> [WORK ITEM]:
Reproduce each line from the first in the data through the line that contains "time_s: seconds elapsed" exactly; give nothing else.

> [DATA LISTING]:

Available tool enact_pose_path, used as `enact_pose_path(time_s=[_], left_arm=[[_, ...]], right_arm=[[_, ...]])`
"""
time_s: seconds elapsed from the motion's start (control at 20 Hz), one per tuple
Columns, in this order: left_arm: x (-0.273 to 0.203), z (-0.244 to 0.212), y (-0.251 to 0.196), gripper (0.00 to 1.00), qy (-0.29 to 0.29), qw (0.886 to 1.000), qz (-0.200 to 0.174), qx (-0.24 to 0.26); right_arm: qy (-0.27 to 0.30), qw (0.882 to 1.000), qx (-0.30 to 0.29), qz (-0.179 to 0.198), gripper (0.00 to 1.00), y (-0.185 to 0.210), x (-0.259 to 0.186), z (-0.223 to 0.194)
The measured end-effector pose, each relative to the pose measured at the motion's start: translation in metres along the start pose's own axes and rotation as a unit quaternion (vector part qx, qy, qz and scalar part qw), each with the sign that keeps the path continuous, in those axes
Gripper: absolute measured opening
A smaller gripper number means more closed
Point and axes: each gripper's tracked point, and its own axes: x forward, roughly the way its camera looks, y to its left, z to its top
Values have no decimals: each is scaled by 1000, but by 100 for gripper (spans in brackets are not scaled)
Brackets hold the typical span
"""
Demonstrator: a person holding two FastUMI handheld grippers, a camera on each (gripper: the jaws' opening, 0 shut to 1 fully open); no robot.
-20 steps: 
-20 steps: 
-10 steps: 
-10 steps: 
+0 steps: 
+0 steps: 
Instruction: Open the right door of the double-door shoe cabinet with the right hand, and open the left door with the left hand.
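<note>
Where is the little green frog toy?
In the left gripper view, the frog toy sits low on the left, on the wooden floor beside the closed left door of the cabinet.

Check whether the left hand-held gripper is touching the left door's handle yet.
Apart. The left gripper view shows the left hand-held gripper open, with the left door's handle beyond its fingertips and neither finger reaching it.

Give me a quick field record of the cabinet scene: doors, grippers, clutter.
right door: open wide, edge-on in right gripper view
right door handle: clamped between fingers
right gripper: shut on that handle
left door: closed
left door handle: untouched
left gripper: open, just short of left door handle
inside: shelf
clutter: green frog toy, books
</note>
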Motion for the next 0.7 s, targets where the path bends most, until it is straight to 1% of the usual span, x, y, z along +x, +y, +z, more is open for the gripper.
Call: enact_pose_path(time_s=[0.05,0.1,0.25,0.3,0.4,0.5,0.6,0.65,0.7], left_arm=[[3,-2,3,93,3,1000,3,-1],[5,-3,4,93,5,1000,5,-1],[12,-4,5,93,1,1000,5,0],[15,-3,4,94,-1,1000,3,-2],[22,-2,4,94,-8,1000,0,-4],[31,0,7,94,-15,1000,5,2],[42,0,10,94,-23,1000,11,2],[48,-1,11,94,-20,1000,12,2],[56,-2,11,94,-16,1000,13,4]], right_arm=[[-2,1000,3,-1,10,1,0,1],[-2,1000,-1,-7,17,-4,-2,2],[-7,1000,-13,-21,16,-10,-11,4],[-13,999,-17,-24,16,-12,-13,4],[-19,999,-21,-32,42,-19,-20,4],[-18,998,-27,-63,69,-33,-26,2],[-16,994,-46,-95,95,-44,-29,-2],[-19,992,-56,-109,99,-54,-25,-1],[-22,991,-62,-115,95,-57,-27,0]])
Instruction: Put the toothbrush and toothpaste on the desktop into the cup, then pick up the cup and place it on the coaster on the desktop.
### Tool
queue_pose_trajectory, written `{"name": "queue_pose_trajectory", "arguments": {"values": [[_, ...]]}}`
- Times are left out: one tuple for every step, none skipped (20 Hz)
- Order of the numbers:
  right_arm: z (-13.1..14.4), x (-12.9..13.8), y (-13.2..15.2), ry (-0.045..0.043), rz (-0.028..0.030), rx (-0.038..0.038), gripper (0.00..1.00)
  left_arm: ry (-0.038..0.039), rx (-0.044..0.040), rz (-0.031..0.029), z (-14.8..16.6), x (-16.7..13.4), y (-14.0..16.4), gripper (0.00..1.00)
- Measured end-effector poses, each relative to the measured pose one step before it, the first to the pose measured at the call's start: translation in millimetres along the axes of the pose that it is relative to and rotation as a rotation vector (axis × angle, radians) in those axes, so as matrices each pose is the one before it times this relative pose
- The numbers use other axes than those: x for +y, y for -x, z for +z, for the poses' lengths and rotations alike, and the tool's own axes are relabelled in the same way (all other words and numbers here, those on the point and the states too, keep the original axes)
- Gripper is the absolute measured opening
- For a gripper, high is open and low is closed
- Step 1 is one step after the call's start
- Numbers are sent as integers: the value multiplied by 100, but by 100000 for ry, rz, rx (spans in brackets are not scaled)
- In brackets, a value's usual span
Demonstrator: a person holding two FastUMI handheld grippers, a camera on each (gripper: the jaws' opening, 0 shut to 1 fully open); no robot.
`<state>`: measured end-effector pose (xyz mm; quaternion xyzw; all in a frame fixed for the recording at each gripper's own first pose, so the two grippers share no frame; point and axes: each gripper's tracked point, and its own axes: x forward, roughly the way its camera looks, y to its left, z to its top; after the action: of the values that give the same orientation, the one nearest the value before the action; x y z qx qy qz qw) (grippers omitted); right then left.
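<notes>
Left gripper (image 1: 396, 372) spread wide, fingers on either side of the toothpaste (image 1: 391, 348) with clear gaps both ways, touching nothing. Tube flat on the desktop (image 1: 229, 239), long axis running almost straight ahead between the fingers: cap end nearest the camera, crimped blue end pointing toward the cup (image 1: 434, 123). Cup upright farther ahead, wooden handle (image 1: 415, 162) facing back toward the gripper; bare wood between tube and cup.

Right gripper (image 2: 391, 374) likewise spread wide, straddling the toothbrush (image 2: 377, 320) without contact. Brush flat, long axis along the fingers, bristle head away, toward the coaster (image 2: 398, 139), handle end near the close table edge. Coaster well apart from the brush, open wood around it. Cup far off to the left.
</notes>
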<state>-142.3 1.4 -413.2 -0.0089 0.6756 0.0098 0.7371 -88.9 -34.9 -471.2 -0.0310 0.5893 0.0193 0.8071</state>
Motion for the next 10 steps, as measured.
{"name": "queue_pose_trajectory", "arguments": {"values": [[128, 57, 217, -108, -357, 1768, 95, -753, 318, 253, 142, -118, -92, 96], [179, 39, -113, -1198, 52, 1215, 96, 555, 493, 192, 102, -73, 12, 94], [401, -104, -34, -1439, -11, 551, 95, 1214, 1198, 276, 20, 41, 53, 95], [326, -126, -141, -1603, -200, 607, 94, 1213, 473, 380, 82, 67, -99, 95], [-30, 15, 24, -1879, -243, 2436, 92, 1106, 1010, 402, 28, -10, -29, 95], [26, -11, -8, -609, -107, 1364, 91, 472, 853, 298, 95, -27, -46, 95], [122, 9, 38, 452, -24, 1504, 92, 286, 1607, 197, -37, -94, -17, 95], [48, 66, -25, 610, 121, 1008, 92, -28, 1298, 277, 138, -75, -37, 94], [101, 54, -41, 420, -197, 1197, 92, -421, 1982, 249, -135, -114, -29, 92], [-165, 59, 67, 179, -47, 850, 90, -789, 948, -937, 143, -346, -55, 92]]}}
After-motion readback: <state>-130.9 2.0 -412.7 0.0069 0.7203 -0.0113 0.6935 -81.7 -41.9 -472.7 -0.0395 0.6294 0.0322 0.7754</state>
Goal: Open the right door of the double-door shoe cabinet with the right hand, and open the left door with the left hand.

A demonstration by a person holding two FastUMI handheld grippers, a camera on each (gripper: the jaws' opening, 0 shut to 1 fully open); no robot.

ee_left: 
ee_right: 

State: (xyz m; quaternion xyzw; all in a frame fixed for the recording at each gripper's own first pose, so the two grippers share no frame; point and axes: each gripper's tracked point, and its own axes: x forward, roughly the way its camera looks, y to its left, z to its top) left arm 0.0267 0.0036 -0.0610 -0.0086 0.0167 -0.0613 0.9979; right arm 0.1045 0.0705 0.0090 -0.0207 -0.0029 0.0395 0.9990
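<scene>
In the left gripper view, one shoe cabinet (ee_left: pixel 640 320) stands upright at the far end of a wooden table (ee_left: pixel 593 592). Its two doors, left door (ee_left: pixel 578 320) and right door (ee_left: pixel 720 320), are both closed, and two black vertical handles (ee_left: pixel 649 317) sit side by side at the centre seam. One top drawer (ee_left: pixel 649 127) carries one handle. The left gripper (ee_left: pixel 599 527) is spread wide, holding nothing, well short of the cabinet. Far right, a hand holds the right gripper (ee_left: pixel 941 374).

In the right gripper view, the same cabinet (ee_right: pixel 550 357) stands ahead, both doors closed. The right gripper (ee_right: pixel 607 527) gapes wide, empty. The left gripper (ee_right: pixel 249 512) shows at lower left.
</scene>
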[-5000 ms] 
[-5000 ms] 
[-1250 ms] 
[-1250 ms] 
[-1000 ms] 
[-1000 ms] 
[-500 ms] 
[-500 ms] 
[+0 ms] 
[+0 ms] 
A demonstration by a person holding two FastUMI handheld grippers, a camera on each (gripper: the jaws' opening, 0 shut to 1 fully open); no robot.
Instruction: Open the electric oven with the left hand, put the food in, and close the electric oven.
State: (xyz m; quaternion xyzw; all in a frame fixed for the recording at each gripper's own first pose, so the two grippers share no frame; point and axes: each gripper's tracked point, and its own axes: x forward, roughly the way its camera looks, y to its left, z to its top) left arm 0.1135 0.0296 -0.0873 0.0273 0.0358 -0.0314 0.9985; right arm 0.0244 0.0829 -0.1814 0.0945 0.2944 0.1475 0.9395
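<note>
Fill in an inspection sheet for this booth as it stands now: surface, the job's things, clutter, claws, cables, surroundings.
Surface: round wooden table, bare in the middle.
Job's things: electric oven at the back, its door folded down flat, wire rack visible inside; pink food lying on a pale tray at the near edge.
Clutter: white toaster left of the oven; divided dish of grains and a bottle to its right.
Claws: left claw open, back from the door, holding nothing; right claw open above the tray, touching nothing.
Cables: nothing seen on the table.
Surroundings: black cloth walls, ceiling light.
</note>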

> [OUTPUT OF THE EXERCISE]:
Available tool enact_pose_path, used as `enact_pose_path(time_s=[_], left_arm=[[_, ...]], right_arm=[[_, ...]])`
"""
time_s: seconds elapsed from the motion's start (control at 20 Hz), one per tuple

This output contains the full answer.